Researchers at the University of California, Berkeley, have found an easy way to make a complex nanostructure that consists of tiny rods studded with nanocrystals. The new self-assembly synthesis method could lead to intricate nanomaterials for more-efficient solar cells and less expensive devices for directly converting heat into electricity.

In the structures, the quantum dots are all about the same size and are spaced evenly along the rods–a feat that in the past required special conditions such as a vacuum, with researchers carefully controlling the size and spacing of different materials, says Paul Alivisatos, the professor of chemistry and materials science at Berkeley who led the work. In contrast, Alivisatos simply mixes together the appropriate starting materials in a solution; these materials then arrange themselves into the orderly structure.

Such solution-processing techniques can lead to manufacturing methods in which materials, such as those used in solar cells, are printed on continuous sheets, driving down costs compared with other methods. “Anytime you make something in solution, rather than in a vacuum, it becomes a lot easier and cheaper,” says Moungi Bawendi, a chemistry professor at MIT who was not involved in this work.

To make the rods, Alivisatos mixes a combination of methanol and a silver salt into a solution that already contains cadmium-sulfide nanorods. Cadmium ions have a strong affinity for methanol. As a result, when the materials are mixed, the methanol draws cadmium out of the nanorods. Silver ions then fill in the vacant spots left by the cadmium, forming areas of silver sulfide within the rod. At the same time, differences in the crystalline structures of the cadmiun-sulfide rods and the silver-sulfide quantum dots regulate the dots’ size and spacing. This is the first time such differences have been used to control the self-assembly of materials in solution.

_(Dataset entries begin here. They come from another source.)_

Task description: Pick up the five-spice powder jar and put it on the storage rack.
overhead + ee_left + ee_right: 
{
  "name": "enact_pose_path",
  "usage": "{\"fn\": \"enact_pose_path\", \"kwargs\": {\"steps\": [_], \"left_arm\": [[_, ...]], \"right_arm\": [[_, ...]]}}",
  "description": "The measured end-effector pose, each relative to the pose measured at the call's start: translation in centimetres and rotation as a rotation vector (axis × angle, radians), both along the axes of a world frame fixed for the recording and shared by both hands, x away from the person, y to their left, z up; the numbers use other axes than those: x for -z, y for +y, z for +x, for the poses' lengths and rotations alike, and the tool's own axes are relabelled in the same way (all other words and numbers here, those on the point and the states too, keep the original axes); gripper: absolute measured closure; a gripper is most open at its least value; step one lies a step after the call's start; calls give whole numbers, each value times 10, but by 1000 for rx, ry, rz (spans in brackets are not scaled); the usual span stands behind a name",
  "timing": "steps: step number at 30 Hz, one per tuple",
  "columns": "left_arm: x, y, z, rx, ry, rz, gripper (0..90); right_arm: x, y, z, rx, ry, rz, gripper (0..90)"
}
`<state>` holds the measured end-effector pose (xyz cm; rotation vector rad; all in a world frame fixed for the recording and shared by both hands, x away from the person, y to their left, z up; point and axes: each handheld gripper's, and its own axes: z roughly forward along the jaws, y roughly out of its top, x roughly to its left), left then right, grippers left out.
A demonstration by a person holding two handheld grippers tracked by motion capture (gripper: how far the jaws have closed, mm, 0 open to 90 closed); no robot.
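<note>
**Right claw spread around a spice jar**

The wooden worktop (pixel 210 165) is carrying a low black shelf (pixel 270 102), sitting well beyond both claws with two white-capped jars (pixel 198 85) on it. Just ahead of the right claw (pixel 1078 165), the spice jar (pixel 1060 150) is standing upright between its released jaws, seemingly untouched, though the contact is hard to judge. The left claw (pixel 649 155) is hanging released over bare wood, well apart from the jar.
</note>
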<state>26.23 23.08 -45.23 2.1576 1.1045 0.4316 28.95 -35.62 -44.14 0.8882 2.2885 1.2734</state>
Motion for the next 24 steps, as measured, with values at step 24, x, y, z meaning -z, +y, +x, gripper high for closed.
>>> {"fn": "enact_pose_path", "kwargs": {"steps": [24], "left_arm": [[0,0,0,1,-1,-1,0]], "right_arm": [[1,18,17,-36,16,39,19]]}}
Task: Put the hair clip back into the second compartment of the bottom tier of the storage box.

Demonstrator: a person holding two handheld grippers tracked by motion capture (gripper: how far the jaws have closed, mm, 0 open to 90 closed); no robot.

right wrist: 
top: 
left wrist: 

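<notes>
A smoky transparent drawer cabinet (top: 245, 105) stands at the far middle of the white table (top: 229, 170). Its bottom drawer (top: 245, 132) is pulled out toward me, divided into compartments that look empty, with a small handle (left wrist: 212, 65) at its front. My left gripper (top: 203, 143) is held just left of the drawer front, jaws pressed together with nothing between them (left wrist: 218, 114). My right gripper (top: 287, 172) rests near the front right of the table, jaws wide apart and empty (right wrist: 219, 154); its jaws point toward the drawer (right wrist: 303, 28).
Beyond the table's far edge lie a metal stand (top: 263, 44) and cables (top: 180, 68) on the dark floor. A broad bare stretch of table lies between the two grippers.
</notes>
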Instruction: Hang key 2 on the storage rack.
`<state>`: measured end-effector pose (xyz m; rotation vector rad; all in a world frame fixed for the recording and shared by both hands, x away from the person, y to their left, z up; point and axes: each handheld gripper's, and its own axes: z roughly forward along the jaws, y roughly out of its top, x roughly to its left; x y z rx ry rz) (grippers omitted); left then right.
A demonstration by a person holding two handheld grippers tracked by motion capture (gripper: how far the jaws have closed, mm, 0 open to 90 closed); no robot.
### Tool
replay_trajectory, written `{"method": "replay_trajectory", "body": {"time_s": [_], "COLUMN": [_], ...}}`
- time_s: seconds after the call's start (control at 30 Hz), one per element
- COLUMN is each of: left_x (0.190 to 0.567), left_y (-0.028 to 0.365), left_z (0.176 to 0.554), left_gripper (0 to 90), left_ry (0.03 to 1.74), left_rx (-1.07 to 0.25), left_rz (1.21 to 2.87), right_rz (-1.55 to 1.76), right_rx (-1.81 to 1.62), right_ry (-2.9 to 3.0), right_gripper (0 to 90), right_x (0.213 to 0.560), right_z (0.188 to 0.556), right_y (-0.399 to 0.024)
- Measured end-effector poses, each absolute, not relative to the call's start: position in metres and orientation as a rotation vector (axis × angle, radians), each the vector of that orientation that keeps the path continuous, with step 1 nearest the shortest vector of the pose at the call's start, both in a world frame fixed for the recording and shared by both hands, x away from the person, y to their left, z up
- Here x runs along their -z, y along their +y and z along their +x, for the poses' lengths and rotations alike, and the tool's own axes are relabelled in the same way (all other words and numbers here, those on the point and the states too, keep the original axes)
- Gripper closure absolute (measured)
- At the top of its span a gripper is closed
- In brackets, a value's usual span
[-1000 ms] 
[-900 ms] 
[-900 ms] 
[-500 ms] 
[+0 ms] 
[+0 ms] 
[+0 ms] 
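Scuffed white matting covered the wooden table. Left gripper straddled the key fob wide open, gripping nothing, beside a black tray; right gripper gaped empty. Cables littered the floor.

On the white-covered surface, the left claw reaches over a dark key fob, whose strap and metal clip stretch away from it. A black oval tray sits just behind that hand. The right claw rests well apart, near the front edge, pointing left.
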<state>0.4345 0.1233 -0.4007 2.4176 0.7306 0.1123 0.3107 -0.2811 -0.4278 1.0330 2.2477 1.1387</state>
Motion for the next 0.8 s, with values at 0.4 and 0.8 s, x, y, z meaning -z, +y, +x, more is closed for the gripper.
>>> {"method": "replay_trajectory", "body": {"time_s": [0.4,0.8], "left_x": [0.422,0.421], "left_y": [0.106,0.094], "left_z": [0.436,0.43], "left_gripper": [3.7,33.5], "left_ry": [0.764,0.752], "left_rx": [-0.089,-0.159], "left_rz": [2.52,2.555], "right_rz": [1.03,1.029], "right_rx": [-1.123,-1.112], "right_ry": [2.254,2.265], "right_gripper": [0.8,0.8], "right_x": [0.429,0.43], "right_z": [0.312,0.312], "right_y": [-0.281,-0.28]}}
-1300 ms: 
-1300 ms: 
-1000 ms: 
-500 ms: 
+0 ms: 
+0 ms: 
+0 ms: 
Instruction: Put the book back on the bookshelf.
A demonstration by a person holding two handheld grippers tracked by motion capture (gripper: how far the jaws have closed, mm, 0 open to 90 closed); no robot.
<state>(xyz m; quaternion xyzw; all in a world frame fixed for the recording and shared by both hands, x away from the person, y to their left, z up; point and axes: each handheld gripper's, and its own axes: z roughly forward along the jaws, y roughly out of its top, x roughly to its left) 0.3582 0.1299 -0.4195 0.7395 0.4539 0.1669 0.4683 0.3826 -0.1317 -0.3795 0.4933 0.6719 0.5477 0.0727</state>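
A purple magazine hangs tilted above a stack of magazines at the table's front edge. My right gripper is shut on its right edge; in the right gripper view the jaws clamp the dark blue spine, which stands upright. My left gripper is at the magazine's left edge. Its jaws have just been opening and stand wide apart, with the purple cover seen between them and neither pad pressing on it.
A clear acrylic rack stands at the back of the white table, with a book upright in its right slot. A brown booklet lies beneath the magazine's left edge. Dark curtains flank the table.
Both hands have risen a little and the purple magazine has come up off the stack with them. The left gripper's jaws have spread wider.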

The nanocrystal-studded rods could prove useful for solar cells and thermoelectric devices that convert heat directly into electricity. For example, in conventional solar cells, each photon only generates a single electron. But certain kinds of quantum dots convert single photons into multiple electrons, which could more than double the efficiency of solar cells. (See “Silicon and Sun.”) The problem has been capturing those electrons to create an electrical current. Embedding quantum dots inside rods of another material could help with this problem, says Alivisatos. The quantum dots would absorb the light, while the other material would capture the electrons that the dots generate.

A similar configuration is promising for thermoelectrics, devices that directly convert heat into electricity. The alternating crystal structures in the nanorods could block the transfer of heat while allowing electrons to pass–two key features of such devices.

Having demonstrated the new method for making the structures, Alivisatos and his colleagues are beginning to study the potential photoelectric and thermoelectric properties of the materials. They will likely need to turn to different compounds, such as copper sulfide and cadmium sulfide–a combination that has been used for solar cells in the past, Alivisatos says. There’s no guarantee, however, that these materials will form the same orderly structures, or indeed that the structures will perform as the researchers hope they will.

Even if these particular structures do not prove to be the key to low-cost, high-efficiency solar cells, the new self-assembly method for making nanostructures could inspire new materials that are. And Bawendi highlights the need to continue basic research like this to solve today’s energy problems. “We don’t know what the solution is going to be,” he says. But if we create high-quality, carefully described materials as Alivisatos has done, “some of them may be the answer,” Bawendi says.